PS-MoP-11 SixOyFy Passivation Layer in the Silicon Deep Etching Cryogenic Process
X.M. Mellhaoui, R.D. Dussart, T.T. Tillocher, P.L. Lefaucheux, P.R. Ranson (GREMI - Orléans University, France)
Silicon etching is perfomed by a cryogenic SF6/O2 plasma process. This process allows to obtain a high aspect ratio (depth/width > 10) and a high anisotropy. The plasma is created in an Inductively Coupled Plasma reactor (Alcatel 601E). The silicon wafer is clamped on a electrostatic chuck cooled with liquid nitrogen and controlled in temperature with thermal resistances. A study of passivation mechanisms is necessary to perfectly control this process and to optimize the trench profiles. The passivating layer is a mixture of Si, F, O (SixOyFz). Previous XPS experiments have shown that the passivation layer is removed during the increase of temperature. When destroyed, this layer can be rebuilt with a plasma mixture of SiF4 and O2. This particular experiment was made and has revealed that the presence of sulphur is not necessary to build an efficient passivation layer. In new experimental ICP reactor was equipped with a spectroscopic ellipsometer. This new diagnostic allowed to characterize the kinetic of passivation layer growing in the cryoetching process, and it desorption when the wafer is warmed. Mass spectrometry experiments were also carried to analyze the desorbed species These new results will be presented at the conference.

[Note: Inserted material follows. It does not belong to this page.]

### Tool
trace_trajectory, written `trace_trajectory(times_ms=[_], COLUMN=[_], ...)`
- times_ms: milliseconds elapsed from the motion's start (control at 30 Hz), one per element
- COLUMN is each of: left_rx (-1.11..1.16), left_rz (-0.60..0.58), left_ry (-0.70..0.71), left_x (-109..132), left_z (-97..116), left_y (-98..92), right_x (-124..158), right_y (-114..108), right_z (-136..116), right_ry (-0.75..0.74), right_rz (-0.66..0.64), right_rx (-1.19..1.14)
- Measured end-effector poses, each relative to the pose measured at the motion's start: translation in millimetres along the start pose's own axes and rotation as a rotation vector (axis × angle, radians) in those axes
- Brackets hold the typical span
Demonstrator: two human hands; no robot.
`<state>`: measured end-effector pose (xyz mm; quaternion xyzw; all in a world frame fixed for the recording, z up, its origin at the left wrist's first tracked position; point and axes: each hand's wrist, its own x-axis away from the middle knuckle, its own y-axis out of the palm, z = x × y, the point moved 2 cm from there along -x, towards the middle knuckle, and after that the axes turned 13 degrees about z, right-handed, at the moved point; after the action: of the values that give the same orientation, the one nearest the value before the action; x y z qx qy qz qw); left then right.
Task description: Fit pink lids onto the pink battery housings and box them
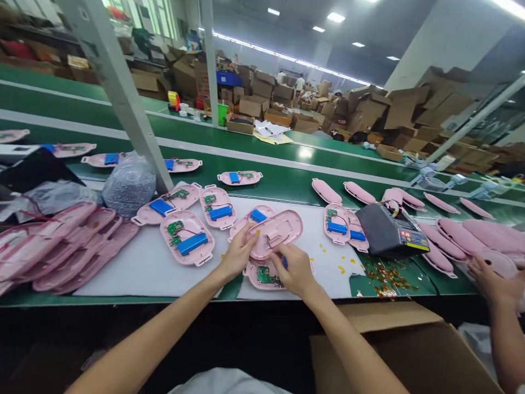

PS-MoP-12 High Aspect Ratio Contact Hole Etching in C4/F6/O2/Ar/CH2F2 and c-C4/F8/O2/Ar/CH2F2 Plasmas
H.-K. Ryu (LG Chem, Ltd., Korea); C.B. Shin (Ajou University, Korea); Y.-W. Kim (Hynix Semiconductor, Inc., Korea); C.-K. Kim (Ajou University, Korea)
A high aspect ratio contact hole etching of dielectrics (e.g., SiO2) is one of the key processes in developing the next generation ultra large scale integrated devices because of the rapid shrinkage of the design rule to the nanometer level. To meet the several requirements for a high aspect ratio contact hole etching, a high etch selectivity to mask (e.g., photo resist) is practically required to maintain the critical dimension (CD) of the small-size contact hole. Also, bowing-free structures are needed for the etched profiles. Perfluorocarbons (PFCs) such as c-C4F8 are widely used as etchant gases for contact hole etching. These PFCs, however, are considered to be problematic from an environmental point of view because of their long atmospheric lifetimes and high global warming potentials (GWP). Several classes of environmentally benign chemistries have been examined as alternatives to PFCs and unsaturated fluorocarbons (UFCs) are one of the attractive candidates due to their shorter atmospheric lifetimes and lower GWP. In this study, we reports on an etching of a SiO2 contact hole with a diameter of 0.17 µm and an aspect ratio of 15 using C4F6/O2/Ar and C4F6/O2/Ar/CH2F2 plasmas (UFC-containing plasmas). It was shown that the addition of CH2F2 gas made the CD of the contact hole to be maintained, reduced the degree of bowing, and enhanced the etch selectivity to photo resist during a high aspect ratio contact hole etching in a C4F6/O2/Ar plasma. A SiO2 contact hole etching in a c-C4F8/O2/Ar/CH2F2 plasma (PFC-containing plasma) was also conducted to compare the etch profiles and contact resistances obtained in the two different gas discharges: C4F6/O2/Ar/CH2F2 and c-C4F8/O2/Ar/CH2F2 plasmas.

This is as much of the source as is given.